OK, thats what I thought.

So with a table with an INSERT-only workload, the FSM is always empty,
so there only ever is one block that gets locked. That means we can't
ever go faster than 1 CPU can go - any other CPUs will just wait for the
block lock. [In Josh's case, 32 INSERT streams won't go significantly
faster than about 4 streams, allowing for some overlap of other
operations]

Would it be possible to: when a new block is allocated from the relation
file (rather than reused), we check the FSM - if it is empty, then we
allocate 8 new blocks and add them all to the FSM. The next few
INSERTers will then use the FSM blocks normally.

Doing that will definitely speed up DBT-2 and many other workloads.

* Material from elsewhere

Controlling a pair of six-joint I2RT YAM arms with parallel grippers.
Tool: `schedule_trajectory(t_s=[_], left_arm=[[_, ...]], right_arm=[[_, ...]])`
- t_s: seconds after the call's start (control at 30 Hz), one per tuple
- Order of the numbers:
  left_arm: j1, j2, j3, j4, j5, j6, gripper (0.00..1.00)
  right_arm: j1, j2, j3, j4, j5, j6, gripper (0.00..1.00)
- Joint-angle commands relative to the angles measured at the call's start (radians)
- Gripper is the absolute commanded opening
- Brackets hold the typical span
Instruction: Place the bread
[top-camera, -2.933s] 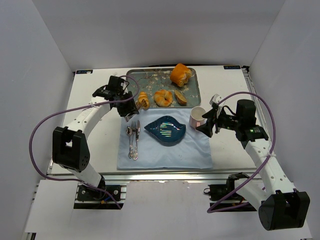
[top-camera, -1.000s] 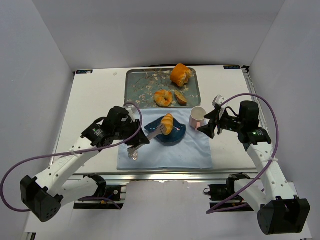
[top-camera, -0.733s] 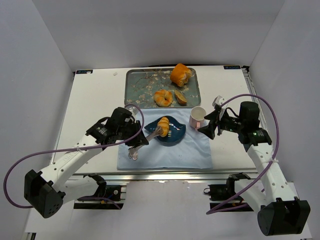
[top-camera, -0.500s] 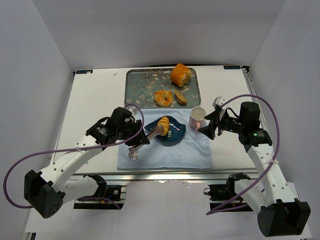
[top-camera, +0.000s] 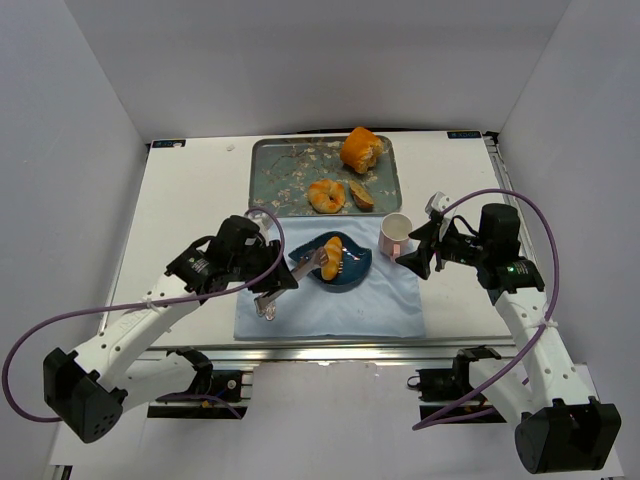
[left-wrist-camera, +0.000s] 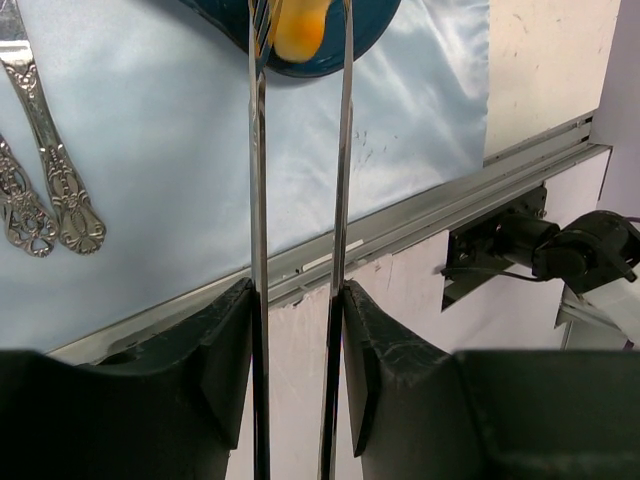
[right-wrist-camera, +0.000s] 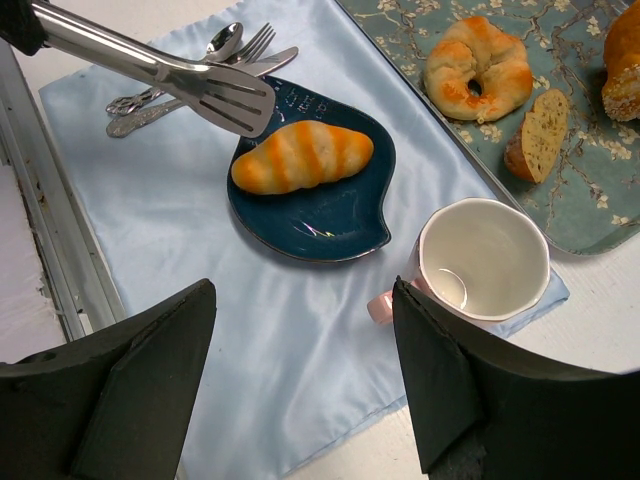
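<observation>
Having left the tongs (right-wrist-camera: 215, 95), bread (right-wrist-camera: 302, 157) lies on plate (right-wrist-camera: 335, 228).

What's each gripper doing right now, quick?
Left gripper: shut on the tongs; the bread roll lies on the blue plate.
Right gripper: open, holding nothing.

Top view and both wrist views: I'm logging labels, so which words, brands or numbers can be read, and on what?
None can be read. Two small stickers at the table's far edge are too small to read; the tray bears only a flower pattern.
</observation>
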Motion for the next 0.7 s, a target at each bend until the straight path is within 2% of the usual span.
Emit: schedule_trajectory(t_s=[0.0, 0.13, 0.17, 0.27, 0.4, 0.5, 0.67], left_arm=[[-0.002, -0.032, 0.016, -0.031, 0.009, 0.014, 0.48], [-0.002, -0.033, 0.05, -0.056, -0.005, 0.021, 0.46], [-0.002, -0.035, 0.062, -0.032, -0.008, 0.006, 0.41], [-0.002, -0.005, 0.11, 0.063, 0.0, -0.034, 0.33], [-0.002, 0.09, 0.168, 0.215, 0.023, -0.083, 0.26], [-0.001, 0.205, 0.19, 0.347, 0.032, -0.149, 0.25], [-0.001, 0.413, 0.309, 0.384, -0.002, -0.204, 0.32]], right_arm=[[-0.005, -0.015, 0.031, -0.004, -0.016, -0.012, 0.76], [-0.005, -0.019, 0.029, -0.001, -0.016, -0.012, 0.76], [-0.005, -0.019, 0.028, -0.001, -0.016, -0.01, 0.76], [-0.005, -0.02, 0.025, 0.003, -0.016, -0.007, 0.76], [-0.004, -0.016, 0.022, 0.009, -0.019, -0.004, 0.76], [-0.005, -0.019, 0.02, 0.014, -0.019, -0.004, 0.76], [-0.007, -0.031, 0.006, 0.02, -0.016, -0.004, 0.76]])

Many
tables have SERIAL defined, or use a monotonically increasing unique
key.

-- 
Best Regards, Simon Riggs



Re: [Testperf-general] Re: ExclusiveLock

From
Tom Lane
Date:
Simon Riggs <simon@2ndquadrant.com> writes:
> Would it be possible to: when a new block is allocated from the relation
> file (rather than reused), we check the FSM - if it is empty, then we
> allocate 8 new blocks and add them all to the FSM. The next few
> INSERTers will then use the FSM blocks normally.

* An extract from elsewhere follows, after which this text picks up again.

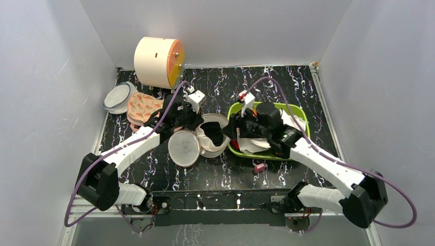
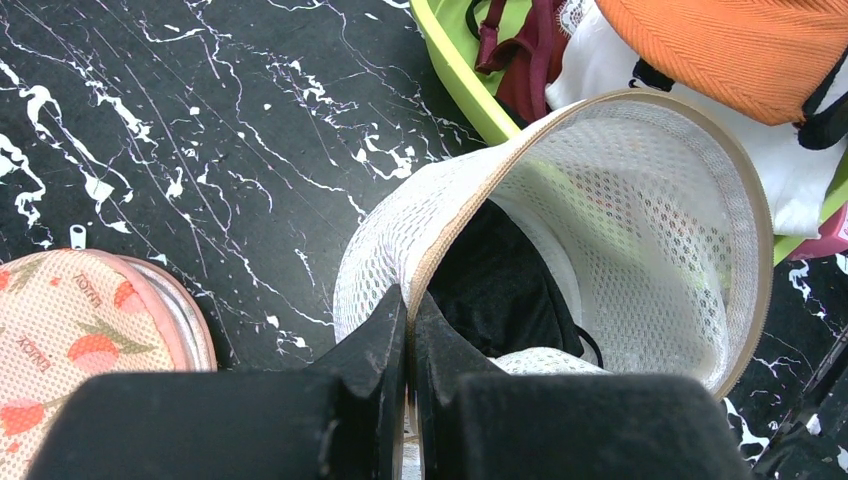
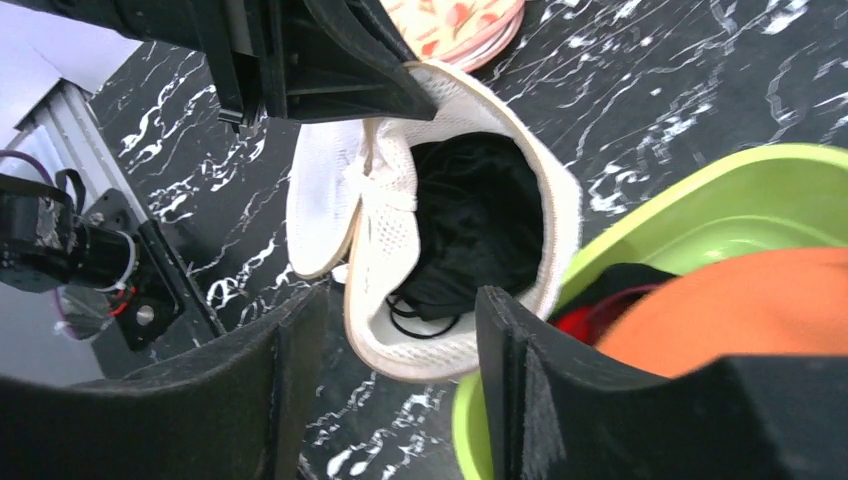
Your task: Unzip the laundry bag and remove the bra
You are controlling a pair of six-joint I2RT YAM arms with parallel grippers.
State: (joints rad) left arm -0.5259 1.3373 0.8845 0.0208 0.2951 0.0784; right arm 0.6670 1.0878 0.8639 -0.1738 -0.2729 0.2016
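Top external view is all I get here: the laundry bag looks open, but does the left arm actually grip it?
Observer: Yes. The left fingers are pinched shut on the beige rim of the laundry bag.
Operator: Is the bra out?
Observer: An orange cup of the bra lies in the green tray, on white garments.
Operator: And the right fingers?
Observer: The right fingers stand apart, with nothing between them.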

Most likely that would just shift the contention to the WALInsertLock.
        regards, tom lane


Re: [Testperf-general] Re: ExclusiveLock

From
Simon Riggs
Date:
On Thu, 2004-11-18 at 23:19, Tom Lane wrote:
> Simon Riggs <simon@2ndquadrant.com> writes:
> > Would it be possible to: when a new block is allocated from the relation
> > file (rather than reused), we check the FSM - if it is empty, then we
> > allocate 8 new blocks and add them all to the FSM. The next few
> > INSERTers will then use the FSM blocks normally.
> 
> Most likely that would just shift the contention to the WALInsertLock.

Well, removing any performance bottleneck shifts the bottleneck to
another place, though that is not an argument against removing it.

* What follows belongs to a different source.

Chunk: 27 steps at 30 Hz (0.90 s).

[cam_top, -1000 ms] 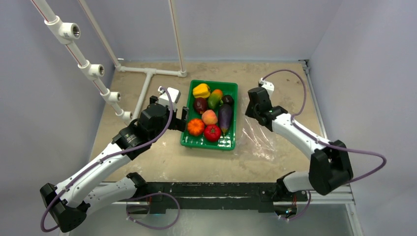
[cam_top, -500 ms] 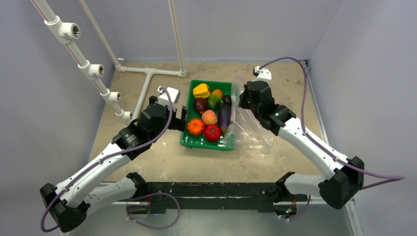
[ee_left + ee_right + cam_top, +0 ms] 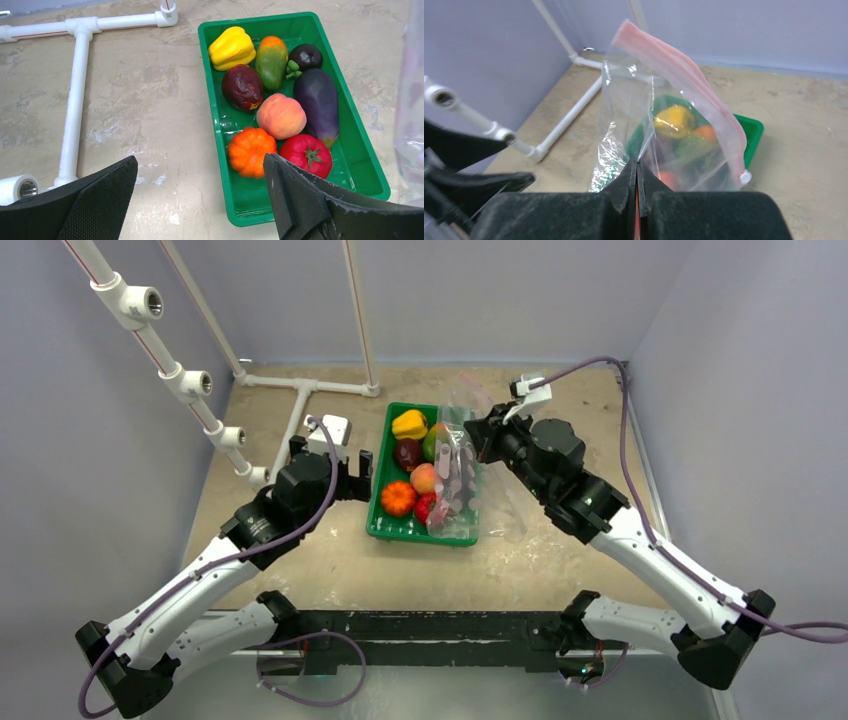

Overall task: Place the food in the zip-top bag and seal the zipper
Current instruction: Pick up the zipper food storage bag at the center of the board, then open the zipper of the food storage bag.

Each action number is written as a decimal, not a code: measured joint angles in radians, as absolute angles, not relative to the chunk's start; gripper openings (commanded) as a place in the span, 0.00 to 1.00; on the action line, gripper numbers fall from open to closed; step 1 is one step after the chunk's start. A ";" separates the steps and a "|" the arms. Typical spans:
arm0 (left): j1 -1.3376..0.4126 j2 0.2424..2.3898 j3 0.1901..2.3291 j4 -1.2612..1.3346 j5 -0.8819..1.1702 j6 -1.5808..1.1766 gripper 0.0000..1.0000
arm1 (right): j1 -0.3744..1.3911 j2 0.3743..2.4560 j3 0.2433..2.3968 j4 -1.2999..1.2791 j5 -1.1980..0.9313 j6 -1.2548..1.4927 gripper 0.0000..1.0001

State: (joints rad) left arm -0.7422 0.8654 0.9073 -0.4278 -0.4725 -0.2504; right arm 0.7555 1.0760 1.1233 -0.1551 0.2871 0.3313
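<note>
Scuffed tan worktop (image 3: 300,570) lay under both arms, with white pipework (image 3: 290,430) along its far left. The food (image 3: 280,116) all sat in the green tray (image 3: 260,18), none of it bagged.

My right end effector (image 3: 637,172) was pressed together on a fold of the zip-top bag (image 3: 452,465), pinching the clear film so the bag hung over the tray's right side with the zipper (image 3: 676,56) uppermost. I judged that hold was meant to keep the floppy mouth up and within reach of the food. I could not tell whether the zipper was parted.

My left end effector (image 3: 200,160) was spread wide and empty, hovering just left of the tray and facing it, well placed, I reckoned, either to take a piece or to catch the bag's free lip.
</note>
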 measured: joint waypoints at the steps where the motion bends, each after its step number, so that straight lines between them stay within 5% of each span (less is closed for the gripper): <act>1: -0.742 0.865 0.907 -0.428 -0.476 -0.251 0.94 | 0.761 1.059 1.113 -0.141 0.270 0.321 0.00; 27: -0.742 0.903 1.139 -0.697 -0.300 -0.412 0.82 | 0.799 0.876 0.822 0.113 -0.162 -0.017 0.00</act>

Can we subdivide the WALInsertLock so there are multiple entry points to
wal_buffers, based upon hashing the xid? That would allow wal to be
written sequentially by each transaction though slightly out of order
for different transactions. Commit/Abort would all go through the same
lock to guarantee serializability. 

-- 
Best Regards, Simon Riggs



Re: [Testperf-general] Re: ExclusiveLock

From
Tom Lane
Date:
Simon Riggs <simon@2ndquadrant.com> writes:
> Can we subdivide the WALInsertLock so there are multiple entry points to
> wal_buffers, based upon hashing the xid?

I don't think so; WAL is inherently a linear log.  (Awhile ago there was
some talk of nonlinear log writing to get around the one-commit-per-
disk-revolution syndrome, but the idea basically got rejected as
unworkably complicated.)  What's more, there are a lot of entries that
must remain time-ordered independently of transaction ownership.
Consider btree index page splits and sequence nextvals for two examples.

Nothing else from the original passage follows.